* _TASK DETAILS_: Repeat the listing exactly. Do not carry over any pictures.

-=-=-

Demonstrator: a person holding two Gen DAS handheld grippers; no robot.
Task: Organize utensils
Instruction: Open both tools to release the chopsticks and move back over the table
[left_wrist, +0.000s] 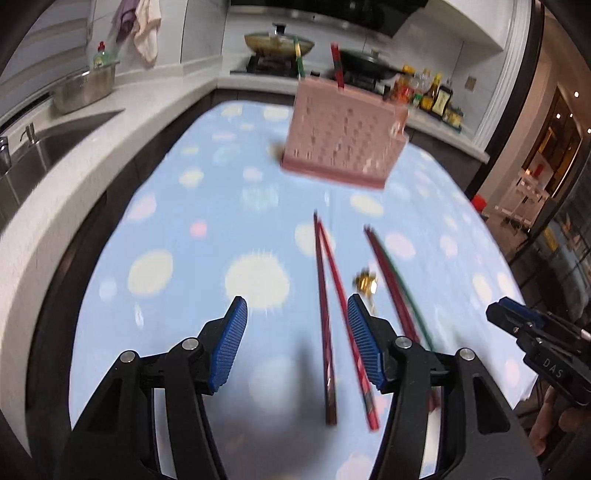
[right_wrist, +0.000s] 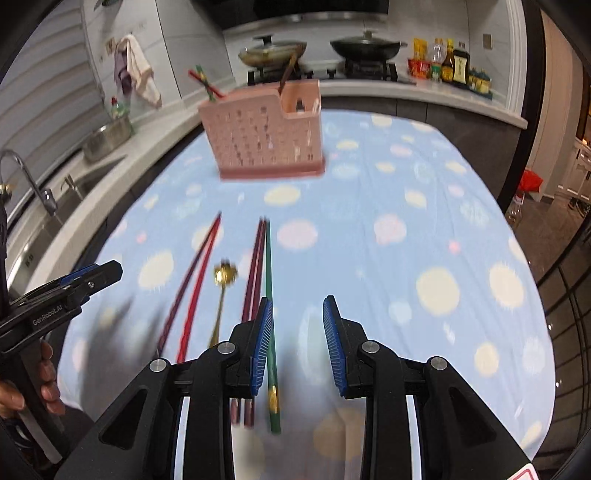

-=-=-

* _RESULT OF THIS EXERCISE_:
Demonstrator: a person holding two Gen DAS handheld grippers; no robot.
Task: Organize utensils
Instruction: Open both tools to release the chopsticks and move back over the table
[left_wrist, +0.000s] 
[right_wrist, +0.000s] 

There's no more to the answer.